Behavioral questions

Describe a complex data pipeline you built.,How do you ensure data quality and accuracy?,Share an experience using AI tools in development.,How do you collaborate with cross-functional teams?

Frequently asked questions

What makes the Senior Data Engineer role at Saaf Finance unique?
The Senior Data Engineer role at Saaf Finance is unique because it places AI at the core of data infrastructure. You'll be instrumental in building AI-native systems for mortgage lending, integrating AI tools directly into data pipelines, warehousing, and quality assurance processes.
What specific AI tools are mentioned for the Senior Data Engineer role?
The job description mentions the demonstrated, regular use of AI-powered development tools such as Cursor, GitHub Copilot, Claude Code, or similar.

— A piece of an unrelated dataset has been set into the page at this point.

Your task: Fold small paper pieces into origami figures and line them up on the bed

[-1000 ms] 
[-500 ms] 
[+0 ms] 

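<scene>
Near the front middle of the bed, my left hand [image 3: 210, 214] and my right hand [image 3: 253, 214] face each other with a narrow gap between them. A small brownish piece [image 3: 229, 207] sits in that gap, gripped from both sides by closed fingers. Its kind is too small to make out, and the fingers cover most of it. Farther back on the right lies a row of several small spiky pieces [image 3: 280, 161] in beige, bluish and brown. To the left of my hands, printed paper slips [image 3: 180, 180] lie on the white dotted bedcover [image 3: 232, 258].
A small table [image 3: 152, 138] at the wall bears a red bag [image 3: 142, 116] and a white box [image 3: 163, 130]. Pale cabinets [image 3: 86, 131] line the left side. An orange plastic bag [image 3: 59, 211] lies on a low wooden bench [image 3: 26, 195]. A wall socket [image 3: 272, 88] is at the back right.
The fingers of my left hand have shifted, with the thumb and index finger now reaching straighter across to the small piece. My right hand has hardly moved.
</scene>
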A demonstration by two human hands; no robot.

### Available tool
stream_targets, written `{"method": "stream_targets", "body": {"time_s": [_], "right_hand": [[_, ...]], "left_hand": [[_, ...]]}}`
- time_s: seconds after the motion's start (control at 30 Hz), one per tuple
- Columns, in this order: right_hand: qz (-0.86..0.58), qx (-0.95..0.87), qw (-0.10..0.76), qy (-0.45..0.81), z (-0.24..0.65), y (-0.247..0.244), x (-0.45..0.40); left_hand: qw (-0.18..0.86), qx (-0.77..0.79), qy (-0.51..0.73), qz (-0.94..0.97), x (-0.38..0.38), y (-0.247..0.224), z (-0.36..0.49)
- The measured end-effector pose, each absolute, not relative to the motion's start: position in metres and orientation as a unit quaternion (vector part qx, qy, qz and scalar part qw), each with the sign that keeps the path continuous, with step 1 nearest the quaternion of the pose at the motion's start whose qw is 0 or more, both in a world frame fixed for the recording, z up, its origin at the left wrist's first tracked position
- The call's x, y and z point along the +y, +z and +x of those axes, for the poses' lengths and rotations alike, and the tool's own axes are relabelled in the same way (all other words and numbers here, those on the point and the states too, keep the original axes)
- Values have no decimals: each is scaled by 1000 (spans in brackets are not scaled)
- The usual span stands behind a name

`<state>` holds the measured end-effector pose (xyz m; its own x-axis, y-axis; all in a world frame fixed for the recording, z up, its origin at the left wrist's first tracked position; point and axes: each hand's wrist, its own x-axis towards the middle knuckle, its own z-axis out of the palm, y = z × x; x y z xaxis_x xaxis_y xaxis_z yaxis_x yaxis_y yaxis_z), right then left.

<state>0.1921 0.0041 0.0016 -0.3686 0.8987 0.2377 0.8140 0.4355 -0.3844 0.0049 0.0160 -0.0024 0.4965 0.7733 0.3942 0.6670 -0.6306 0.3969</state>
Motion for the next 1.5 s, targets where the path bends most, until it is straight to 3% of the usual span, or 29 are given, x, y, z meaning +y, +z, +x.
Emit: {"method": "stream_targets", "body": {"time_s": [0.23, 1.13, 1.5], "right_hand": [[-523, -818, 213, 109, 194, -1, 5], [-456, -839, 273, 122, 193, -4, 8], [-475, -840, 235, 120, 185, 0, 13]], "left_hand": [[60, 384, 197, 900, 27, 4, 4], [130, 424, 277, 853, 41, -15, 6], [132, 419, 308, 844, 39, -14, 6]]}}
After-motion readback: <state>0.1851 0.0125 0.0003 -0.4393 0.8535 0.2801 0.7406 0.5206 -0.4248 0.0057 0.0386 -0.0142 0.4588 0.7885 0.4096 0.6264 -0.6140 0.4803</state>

It also highlights building agentic workflows and prompt engineering for AI-powered data workflows.
What are the primary data warehousing and modeling technologies used at Saaf Finance?

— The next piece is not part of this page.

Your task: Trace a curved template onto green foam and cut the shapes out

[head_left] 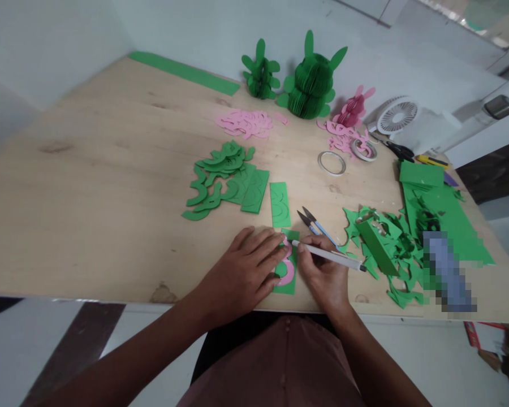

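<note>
My left hand [248,268] lies flat, fingers stretched out, over the left side of a pink curved paper shape [287,273]. That shape rests on a green paper rectangle [285,289] near the table's front edge. In my right hand [324,277] is a white pen [331,256], its tip end at the pink shape's upper right edge. Just above lies another green rectangle [280,204] with a curved outline drawn on it. Blue-handled thread snips [318,226] lie beside my right hand, partly hidden by it.
Cut green curved pieces [201,195] lie left of centre, with pink pieces [248,123] behind. Green scraps [385,243] and green sheets [458,220] are at right. Tape rolls [331,173], black scissors [401,151], a white fan [396,116] and a green paper figure [309,87] stand or lie farther back.
</note>
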Demonstrator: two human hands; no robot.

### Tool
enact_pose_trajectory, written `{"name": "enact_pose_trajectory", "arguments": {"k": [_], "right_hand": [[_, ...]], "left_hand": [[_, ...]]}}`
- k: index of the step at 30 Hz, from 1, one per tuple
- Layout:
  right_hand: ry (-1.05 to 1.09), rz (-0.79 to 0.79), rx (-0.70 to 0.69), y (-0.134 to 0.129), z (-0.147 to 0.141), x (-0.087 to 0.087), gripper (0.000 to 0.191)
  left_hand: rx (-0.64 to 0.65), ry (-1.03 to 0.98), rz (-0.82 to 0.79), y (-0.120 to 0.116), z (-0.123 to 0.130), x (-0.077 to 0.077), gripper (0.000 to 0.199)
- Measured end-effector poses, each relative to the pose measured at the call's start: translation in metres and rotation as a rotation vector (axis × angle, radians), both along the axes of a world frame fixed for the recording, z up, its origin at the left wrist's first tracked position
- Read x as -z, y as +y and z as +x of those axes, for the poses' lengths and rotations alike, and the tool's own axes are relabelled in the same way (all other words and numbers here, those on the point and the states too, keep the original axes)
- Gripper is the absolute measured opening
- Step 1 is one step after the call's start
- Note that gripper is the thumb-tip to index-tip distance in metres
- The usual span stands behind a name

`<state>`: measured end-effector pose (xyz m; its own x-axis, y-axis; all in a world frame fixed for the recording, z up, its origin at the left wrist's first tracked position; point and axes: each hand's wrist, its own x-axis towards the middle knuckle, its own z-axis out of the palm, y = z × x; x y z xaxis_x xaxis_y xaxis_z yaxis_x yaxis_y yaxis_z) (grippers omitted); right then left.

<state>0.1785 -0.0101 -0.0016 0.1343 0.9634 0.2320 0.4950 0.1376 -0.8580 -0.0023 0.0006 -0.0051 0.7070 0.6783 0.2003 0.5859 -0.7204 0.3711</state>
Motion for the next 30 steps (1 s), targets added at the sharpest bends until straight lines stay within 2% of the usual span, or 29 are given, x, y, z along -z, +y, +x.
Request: {"name": "enact_pose_trajectory", "arguments": {"k": [30], "right_hand": [[-0.114, 0.003, 0.006, -0.0092, 0.0054, -0.0029, 0.005]], "left_hand": [[-0.001, 0.005, 0.015, 0.0001, 0.0003, 0.0011, 0.043]]}}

Saaf Finance utilizes modern data warehousing technologies like Snowflake and BigQuery. Proficiency in data modeling techniques such as Kimball/Star schema and Data Vault is also required.
What is the work arrangement for the Senior Data Engineer position?
The Senior Data Engineer position at Saaf Finance is a remote-first role with flexible hours, offering a high degree of autonomy and work-life balance.
What are the key benefits offered to a Senior Data Engineer at Saaf Finance?
Benefits include a competitive salary, unlimited PTO, a remote-first work environment with flexible hours, a professional development budget of up to $2,000 per year, and a home office setup stipend.
How does Saaf Finance emphasize data quality and governance for this role?
Saaf Finance emphasizes data quality and governance through implementing validation, schema management, and robust documentation. AI tools are leveraged for data profiling, anomaly detection, and automated lineage documentation.
What level of experience is required for the Senior Data Engineer position?
The role requires a minimum of 5 years in a data engineering or similar backend data-focused role. Proven experience delivering production-grade data pipelines at scale is also essential.
What are the preferred qualifications for this Senior Data Engineer role?
Preferred qualifications include experience with agentic workflows, familiarity with AI infrastructure, working with financial datasets in high-compliance environments, and understanding data privacy regulations like GDPR and CCPA.